Menu

Science @ CGPL

The work on combustion science has encompassed gaseous, liquid and solid fuels and rocket propellants.

A transient one-dimensional flame propagation code was developed at the laboratory and has been used for extracting fundamental combustion features of several gaseous fuel-oxidant mixtures. (Combustion). 

Principally it was uncovered that adiabatic propagating flames do not have a flammability limit through a rigorous computation of multi-step chemistry and it is essential to invoke a minimum unavoidable heat loss to explain the experimentally observed flammability limits. (Combustion). 

The code was also extended to spherical propagating flames to extract the stretch effects and these were calculated for several canonical fuel-oxidant combinations and the results compared with experimental results of stretch effects. These were used to demonstrate that full chemistry is needed to explain the stretch effects of fuel-oxidant mixtures. (Combustion). 

Liquid fuel (oxidant) drop combustion behavior in the atmosphere of oxidant (fuel) was examined under several approximations and it was shown that use of variable thermodynamic and transport properties was essential to explain the observed flame-to-drop diameter ratio behavior as well other combustion properties. This aspect was shown equally important in boundary layer combustion under free or forced convection. (Combustion). 

Solid sphere combustion studies have been conducted on polymeric spheres, dried distillery effluent material in the form of spheres, soft wood spheres to understand the behavior in relation to liquid droplets. All these spheres exhibit a d2 – law like liquid droplets but with different mechanisms all diffusion controlled. Principally where volatiles come out of the drop surface gas phase combustion with diffusion controlled flame results. Where volatile combustion is over and char combustion is to take place, as it happens with wood spheres, the combustion proceeds via diffusion controlled exothermic surface reaction. The combustion behavior in all these cases can be set out in a standard d2 – law format. (Combustion). 

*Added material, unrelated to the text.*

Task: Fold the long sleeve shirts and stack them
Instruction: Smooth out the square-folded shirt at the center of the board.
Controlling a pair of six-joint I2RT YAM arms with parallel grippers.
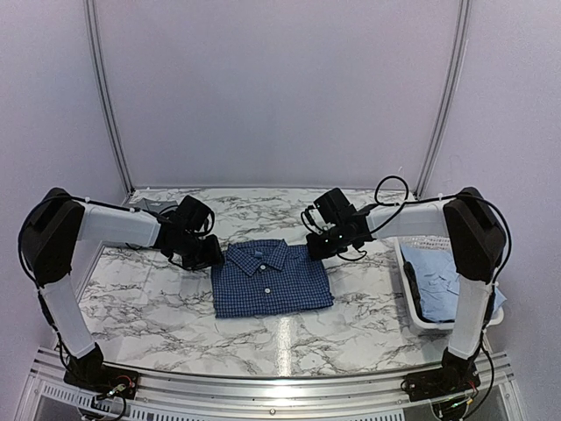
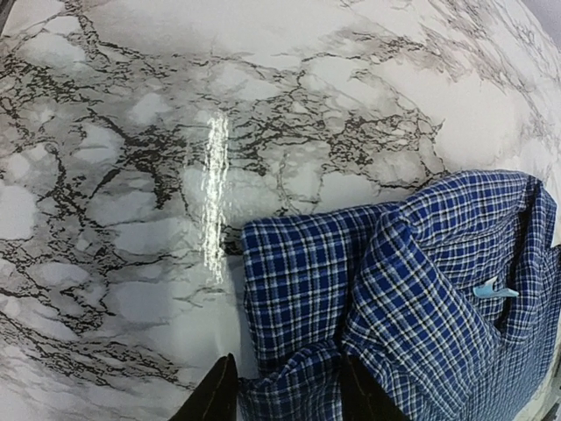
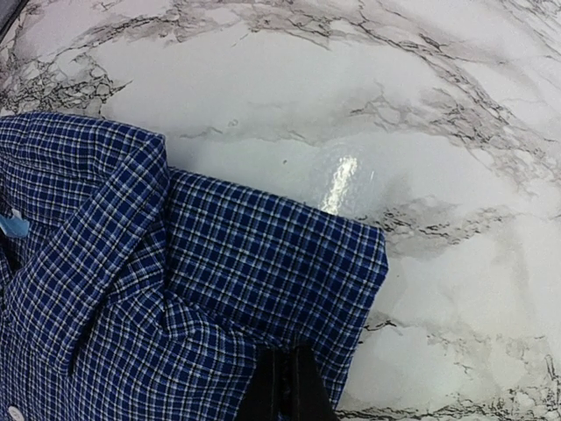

Solid combustion is by far the most difficult to accomplish in terms of extracting high combustion efficiency with minimal undesirable gaseous emissions. One of the key features of the studies and developments is hat one can obtain both high efficiency and minimal emissions by performing a two-stage combustion. In the first stage, a gasification process is initiated. This process involves flaming combustion of volatiles and subsequent reduction of the product gases by the hot char in a manner that most complex hydrocarbons are cracked into smaller molecules. This leads to a hot combustible gas that can be burnt far more effectively using gaseous combustion techniques. (Gasification). 

The premixed flame propagation behavior in confined spaces was modeled along with turbulence to elucidate the combustion process in the cylinder of a reciprocating engine and predict the chamber pressure – crank angle of the engine. Comparisons of predictions of the model with experiments are excellent at moderate compression ratios up to 12. Modeling the extraordinary behavior of producer gas based gas engines namely, non-knock and smooth operation at high compression ratios (~17) has shown that the fluid dynamic behavior under these conditions involves reverse-squish of the flow and this would need three dimensional modeling of reactive flow. (Combustion). 

Modeling the combustion of model solid propellants, namely, sandwich propellants has needed a complete revision of the fundamental combustion properties of the principal oxidizer, namely, Ammonium Perchlorate. (Propulsion). 

Combustion of gaseous fuels with oxidants (like air) can be conducted with minimal emissions with a recently floated concept called “Mild” combustion mode, otherwise termed flameless combustion. By separating the fuel and oxidizer streams and arranging the mixing between the hot product gases and the fuel and oxidizer streams in such a way as to reduce the local concentrations of fuel and reactive component of the oxidant till substantive mixing has occurred. Such a stream with sufficiently high temperature ignites and a relatively uniform reaction occurs throughout the body of gases in the chamber. This process allows reduction of fluctuations in all quantities including the peaks in temperature that is primarily responsible for larger emissions of species like NOx . Also the burner will run with much less rough (implying emission of noise being lower). Modeling such a system and examining the physics and chemistry of the phenomenon to allow predictions has been completed. (Combustion).